== Directions ==
Print the whole listing below again, exactly as given.

[Start of Attachment]

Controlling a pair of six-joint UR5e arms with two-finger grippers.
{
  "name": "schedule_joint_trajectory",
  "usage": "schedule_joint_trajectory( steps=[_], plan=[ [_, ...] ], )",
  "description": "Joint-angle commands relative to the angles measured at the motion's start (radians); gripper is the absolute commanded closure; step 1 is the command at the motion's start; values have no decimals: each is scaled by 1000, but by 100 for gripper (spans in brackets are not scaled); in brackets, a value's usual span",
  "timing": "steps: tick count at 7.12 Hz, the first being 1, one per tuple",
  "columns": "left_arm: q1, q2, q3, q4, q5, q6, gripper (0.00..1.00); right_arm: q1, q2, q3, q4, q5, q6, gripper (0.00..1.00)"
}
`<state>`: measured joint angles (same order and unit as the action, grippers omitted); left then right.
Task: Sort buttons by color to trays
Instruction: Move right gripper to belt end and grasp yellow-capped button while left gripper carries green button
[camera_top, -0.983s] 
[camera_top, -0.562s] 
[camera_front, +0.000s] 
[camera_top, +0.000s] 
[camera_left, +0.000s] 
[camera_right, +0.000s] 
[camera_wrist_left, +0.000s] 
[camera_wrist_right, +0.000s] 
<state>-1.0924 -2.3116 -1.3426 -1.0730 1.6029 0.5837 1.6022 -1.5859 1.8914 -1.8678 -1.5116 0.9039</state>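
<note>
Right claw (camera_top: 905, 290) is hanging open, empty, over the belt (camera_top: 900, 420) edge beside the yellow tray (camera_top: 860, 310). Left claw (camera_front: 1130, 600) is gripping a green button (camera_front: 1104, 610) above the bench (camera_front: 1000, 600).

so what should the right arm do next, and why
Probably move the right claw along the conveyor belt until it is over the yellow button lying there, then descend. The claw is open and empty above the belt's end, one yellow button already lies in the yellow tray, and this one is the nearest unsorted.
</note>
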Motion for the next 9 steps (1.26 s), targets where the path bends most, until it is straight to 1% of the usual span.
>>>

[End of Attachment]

== Result of the exercise ==
Controlling a pair of six-joint UR5e arms with two-finger grippers.
{
  "name": "schedule_joint_trajectory",
  "usage": "schedule_joint_trajectory( steps=[_], plan=[ [_, ...] ], )",
  "description": "Joint-angle commands relative to the angles measured at the motion's start (radians); gripper is the absolute commanded closure; step 1 is the command at the motion's start; values have no decimals: each is scaled by 1000, but by 100 for gripper (spans in brackets are not scaled); in brackets, a value's usual span",
  "timing": "steps: tick count at 7.12 Hz, the first being 1, one per tuple",
  "columns": "left_arm: q1, q2, q3, q4, q5, q6, gripper (0.00..1.00); right_arm: q1, q2, q3, q4, q5, q6, gripper (0.00..1.00)"
}
`<state>`: measured joint angles (same order and unit as the action, grippers omitted); left then right.
Task: Sort buttons by color to trays
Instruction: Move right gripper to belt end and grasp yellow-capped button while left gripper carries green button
[camera_top, -0.983s] 
[camera_top, -0.562s] 
[camera_front, +0.000s] 
[camera_top, +0.000s] 
[camera_left, +0.000s] 
[camera_right, +0.000s] 
[camera_wrist_left, +0.000s] 
[camera_wrist_right, +0.000s] 
<state>-1.0924 -2.3116 -1.3426 -1.0730 1.6029 0.5837 1.6022 -1.5859 1.8914 -1.8678 -1.5116 0.9039</state>
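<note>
Right claw (camera_top: 905, 290) is hanging open, empty, over the belt (camera_top: 900, 420) edge beside the yellow tray (camera_top: 860, 310). Left claw (camera_front: 1130, 600) is gripping a green button (camera_front: 1104, 610) above the bench (camera_front: 1000, 600).

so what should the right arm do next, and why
Probably move the right claw along the conveyor belt until it is over the yellow button lying there, then descend. The claw is open and empty above the belt's end, one yellow button already lies in the yellow tray, and this one is the nearest unsorted.
</note>
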Motion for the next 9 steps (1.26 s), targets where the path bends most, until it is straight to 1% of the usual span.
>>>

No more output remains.